Patients undergoing the femoral approach must lie still for at least four hours after the procedure to help the puncture site seal, Fuhs says.
Those who undergo the wrist procedure are encouraged to sit up as soon as they are able and can be on their feet again in a couple of hours, he says.
The two approaches are equally effective in treating coronary blockages, Fuhs says. In both techniques, a soft wire is threaded through blood vessels to the blockage. The catheter is then slipped over the wire and positioned at the blockage. A tiny balloon is inflated to open the vessel and restore blood flow at the site of the blockage. In some cases, a mesh tube called a stent is left behind to hold the vessel open.
The wrist procedure is gaining increasing interest from physicians whose patients take blood thinners, such as Coumadin, which commonly is prescribed to prevent blood clots in veins and arteries to reduce the risk of heart attack or stroke.

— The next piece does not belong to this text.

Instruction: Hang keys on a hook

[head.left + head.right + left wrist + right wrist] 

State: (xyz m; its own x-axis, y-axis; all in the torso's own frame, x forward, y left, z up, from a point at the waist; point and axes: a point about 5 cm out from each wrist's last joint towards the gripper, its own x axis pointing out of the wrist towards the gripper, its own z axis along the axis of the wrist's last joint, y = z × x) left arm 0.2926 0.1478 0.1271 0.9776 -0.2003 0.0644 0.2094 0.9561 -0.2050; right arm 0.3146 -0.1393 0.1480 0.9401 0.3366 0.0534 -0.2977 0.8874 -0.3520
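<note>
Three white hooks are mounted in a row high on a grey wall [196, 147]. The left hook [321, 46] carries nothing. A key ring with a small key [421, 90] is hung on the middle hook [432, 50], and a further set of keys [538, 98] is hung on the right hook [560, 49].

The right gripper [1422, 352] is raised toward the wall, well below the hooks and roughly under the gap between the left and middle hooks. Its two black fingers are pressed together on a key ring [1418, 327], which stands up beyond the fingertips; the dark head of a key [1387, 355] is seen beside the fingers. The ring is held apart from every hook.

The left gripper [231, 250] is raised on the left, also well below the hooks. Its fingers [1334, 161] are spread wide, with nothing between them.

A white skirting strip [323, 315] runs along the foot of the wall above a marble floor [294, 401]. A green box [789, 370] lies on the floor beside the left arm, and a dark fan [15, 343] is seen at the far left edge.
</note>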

Some patients who undergo the femoral approach would be required to stop taking blood thinners prior to the procedure to avoid excess bleeding.
"In some cases, it's easier to go through the wrist than to interrupt a Coumadin regimen," Fuhs says.
Primary candidates for the wrist approach are patients with diseased or damaged leg arteries, and those who are obese, in which case the femoral artery is more difficult to locate and access.
Fuhs says other candidates are people with certain forms of arthritis.
"They aren't thrilled about lying still for four hours," he says.
The wrist procedure, however, could be performed on about 75 percent of the people who undergo coronary angioplasties, he says.
Patients who aren't candidates for the wrist procedure typically are those who are more than 80 years old or less than 5 feet 2 inches tall, because their radial arteries could be too small in diameter at the wrist to tolerate an angioplasty catheter, he says.
Fuhs says the main reason more angioplasties aren't performed via the wrist is that comparatively few physicians are trained to do it.
"It takes 100 to 300 cases to be proficient," he says.
Once a physician is experienced in the wrist approach, the procedure generally doesn't take any longer to perform than it does via the groin, Fuhs says, although the wrist approach isn't recommended in cases of emergency that might require a physician to use the larger femoral artery.
Fuhs anticipates that more training programs will be offered in coming years to meet growing interest in the procedure.